- _What you are asked to do_
Images are not wanted; transcribe the rest of the listing exactly.

- _Dataset excerpt_
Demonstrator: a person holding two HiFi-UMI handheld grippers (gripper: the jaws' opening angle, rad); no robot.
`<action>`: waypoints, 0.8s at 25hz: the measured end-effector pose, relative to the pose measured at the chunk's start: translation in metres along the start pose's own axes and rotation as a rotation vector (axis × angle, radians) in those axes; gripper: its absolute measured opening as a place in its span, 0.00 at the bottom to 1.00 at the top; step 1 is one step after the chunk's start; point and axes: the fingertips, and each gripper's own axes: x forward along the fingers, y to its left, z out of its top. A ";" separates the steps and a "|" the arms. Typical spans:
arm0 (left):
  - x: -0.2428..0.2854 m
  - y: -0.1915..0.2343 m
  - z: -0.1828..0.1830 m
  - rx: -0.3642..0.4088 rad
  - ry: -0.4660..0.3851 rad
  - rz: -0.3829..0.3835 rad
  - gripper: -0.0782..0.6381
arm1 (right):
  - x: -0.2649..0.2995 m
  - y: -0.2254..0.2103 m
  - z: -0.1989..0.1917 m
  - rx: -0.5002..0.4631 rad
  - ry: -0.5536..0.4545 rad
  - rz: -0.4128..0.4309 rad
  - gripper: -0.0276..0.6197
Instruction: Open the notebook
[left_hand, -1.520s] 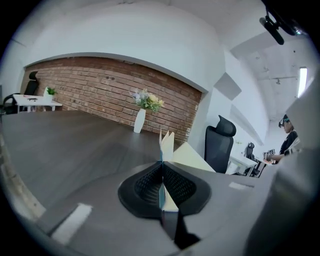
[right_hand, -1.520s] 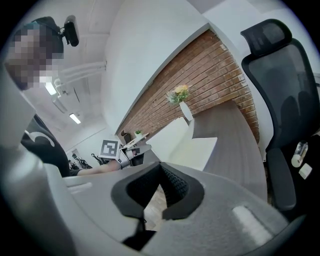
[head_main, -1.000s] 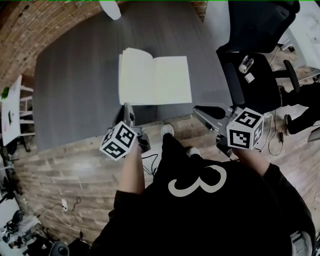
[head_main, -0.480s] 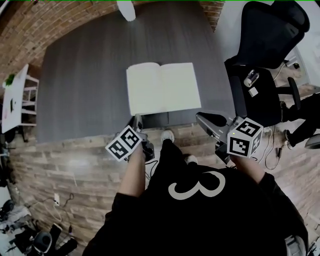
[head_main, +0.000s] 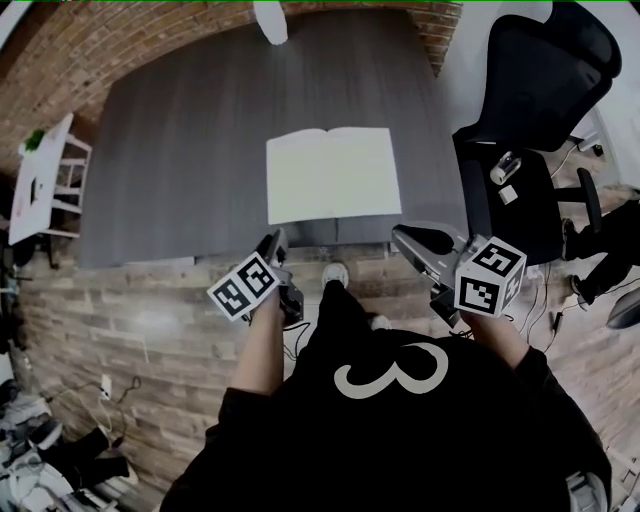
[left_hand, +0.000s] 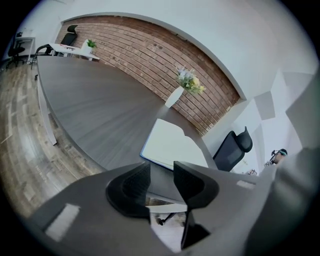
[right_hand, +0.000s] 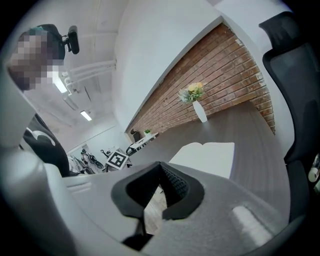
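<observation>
The notebook (head_main: 333, 173) lies open and flat, blank cream pages up, near the front edge of the dark grey table (head_main: 180, 150). My left gripper (head_main: 271, 244) hovers just off the table's front edge, short of the notebook's near left corner. In the left gripper view its jaws (left_hand: 161, 171) are opening, with a clear gap and nothing between them; the notebook (left_hand: 172, 145) lies just beyond. My right gripper (head_main: 405, 236) hangs off the front edge below the notebook's right corner. Its tips meet in the right gripper view (right_hand: 161, 167), empty, with the notebook (right_hand: 207, 155) ahead.
A white vase of flowers (head_main: 270, 18) stands at the table's far edge by the brick wall. A black office chair (head_main: 530, 90) is close to the table's right end. A white side table (head_main: 40, 180) stands on the wooden floor at left.
The notebook's left pages, fanned up a second ago, now lie flat. My left gripper has drawn back and down from the notebook's near left corner. The right gripper has stayed in place.
</observation>
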 end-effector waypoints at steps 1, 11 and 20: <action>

- _Reply to the exercise_
Demonstrator: a person holding two HiFi-UMI handheld grippers (gripper: the jaws' opening angle, rad); no robot.
`<action>`: waypoints, 0.8s at 25hz: the measured end-effector pose, relative to the pose measured at the chunk's start: translation in metres along the start pose's own axes and rotation as a rotation vector (axis × angle, radians) in those axes; gripper: its absolute measured opening as a place in its span, 0.00 at the bottom to 1.00 at the top; step 1 is one step after the chunk's start; point and axes: the fingertips, and each gripper's own axes: x forward along the fingers, y to its left, z out of its top. A ";" separates the steps and a "|" the arms. Typical spans:
arm0 (left):
  - x: -0.2428..0.2854 m
  - y: -0.1915..0.2343 m
  - z: -0.1828..0.1830 m
  - rx: -0.3642..0.4088 rad
  - ry: -0.4660..0.3851 rad
  - rz: -0.3829..0.3835 rad
  - gripper: -0.0782..0.6381
arm1 (right):
  - x: -0.2649..0.2995 m
  - y: -0.2254..0.2103 m
  - z: -0.1989..0.1917 m
  - rx: -0.5002..0.4631 rad
  - ry: -0.5536..0.4545 rad
  - rz: -0.4128..0.4309 rad
  - gripper: -0.0276..0.6197
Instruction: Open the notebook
[left_hand, -1.520s] 
[right_hand, -1.520s] 
[head_main, -1.000s] 
[head_main, -0.480s] 
[head_main, +0.000s] 
[left_hand, +0.000s] 
[right_hand, +0.000s] 
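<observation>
The notebook (head_main: 333, 173) lies open and flat, blank cream pages up, near the front edge of the dark grey table (head_main: 180, 150). My left gripper (head_main: 271, 244) hovers just off the table's front edge, short of the notebook's near left corner. In the left gripper view its jaws (left_hand: 161, 171) are opening, with a clear gap and nothing between them; the notebook (left_hand: 172, 145) lies just beyond. My right gripper (head_main: 405, 236) hangs off the front edge below the notebook's right corner. Its tips meet in the right gripper view (right_hand: 161, 167), empty, with the notebook (right_hand: 207, 155) ahead.
A white vase of flowers (head_main: 270, 18) stands at the table's far edge by the brick wall. A black office chair (head_main: 530, 90) is close to the table's right end. A white side table (head_main: 40, 180) stands on the wooden floor at left.
The notebook's left pages, fanned up a second ago, now lie flat. My left gripper has drawn back and down from the notebook's near left corner. The right gripper has stayed in place.
</observation>
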 end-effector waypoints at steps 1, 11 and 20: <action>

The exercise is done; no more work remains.